Drogue: les médecins guinéens sur le terrain face aux ravages de la «kush»
20 décembre 2022
Prenez du cannabis et ajoutez-y des produits chimiques qui vont décupler les effets psychoactifs sur le consommateur ! C’est la recette de la nouvelle drogue qui est arrivée en Guinée l’été dernier. Dans ce pays voisin, elle s’est déjà imposée comme l’une des drogues les plus populaires des ghettos. Reportage auprès des médecins qui s’occupent des usagers.
Un débarcadère en proche banlieue de Conakry.

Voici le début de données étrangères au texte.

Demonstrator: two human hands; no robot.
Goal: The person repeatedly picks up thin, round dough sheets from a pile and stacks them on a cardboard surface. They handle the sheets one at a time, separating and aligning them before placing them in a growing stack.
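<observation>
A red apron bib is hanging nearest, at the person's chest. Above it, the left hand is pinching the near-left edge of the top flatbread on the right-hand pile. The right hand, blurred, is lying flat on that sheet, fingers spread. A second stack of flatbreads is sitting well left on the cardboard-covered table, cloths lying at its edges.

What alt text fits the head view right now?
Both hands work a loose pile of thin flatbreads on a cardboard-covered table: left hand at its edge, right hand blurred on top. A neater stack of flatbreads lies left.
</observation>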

Le docteur Thierno Bah, médecin et expert en politique anti-drogue, est venu ici parler des dangers de la kush. « Quand tu consommes, tu es d’abord très agité, tu es somnolent, tu comprends ? Et tu as des hallucinations ». Le médecin s’arrête devant un petit atelier de préparation de marijuana.
Il s’adresse à un revendeur, également consommateur : « Ça agit sur le système nerveux central, le taux d’oxygène baisse, c’est la raison pour laquelle la personne fait beaucoup d’effort pour respirer, c’est l’asphyxie. Et malheureusement, la personne décède. Ce sont les conséquences liées à cette drogue ».
Le docteur Bah est le directeur général de l’Institut itinérant de formation et de prévention intégré contre la drogue, un organisme étatique. Cela fait plus de trois mois maintenant qu’il travaille sur la kush.
« Je m’occupe de certains malades. On nous a signalés qu’une nouvelle drogue était sur le marché. Et on a compris que la porte d’entrée de cette drogue provenait des débarcadères. Et c’est pour cela que nous sommes là aujourd’hui, pour sensibiliser cette jeunesse. » Cette drogue est puissante et très facile d’accès grâce à son prix modique, elle ne coute que 5 000 francs guinées la dose (50 centimes d’euros).
« Le commissariat, c’est la mort assurée »
Selon le médecin, il faut en finir avec le tout répressif : « Bien sûr qu’il faut lancer un appel, il faut changer de stratégie. Vous savez ailleurs, les forces de défense et de sécurité font de la prévention. Les usagers de drogue ont droit, eux aussi, à la santé. On a essayé d’échanger avec nos services de santé à proximité des débarcadères pour leur dire que « si vous amenez ces gens qui viennent se soigner vers les commissariats ou la gendarmerie, vous les condamnez et c’est la mort assurée dans le quartier. Et c’est ce qui se passe maintenant », souligne le docteur Bah.
C’est le seul addictologue en Guinée pour un pays qui compte 13 millions d’habitants. Le professeur Mamady Mory Keïta a créé, il y a deux ans, le Centre médico-psychologique Croix bleue : « on a onze lits au total, malgré la demande, il n’y a pas de moyens suffisants ».
Il manque de tout : de médicaments notamment. Deux usagers de kush ont déjà été pris en charge ici. Le professeur Keïta évoque leurs symptômes : « Ce sont des délires avec des mécanismes hallucinatoires, c’est-à-dire qu’ils entendent des voix, explique le professeur. Et ils peuvent se blesser et même se donner la mort ».
En attendant de mieux comprendre cette nouvelle drogue et ses effets, la Guinée doit miser sur la prévention, conclut le professeur Keïta.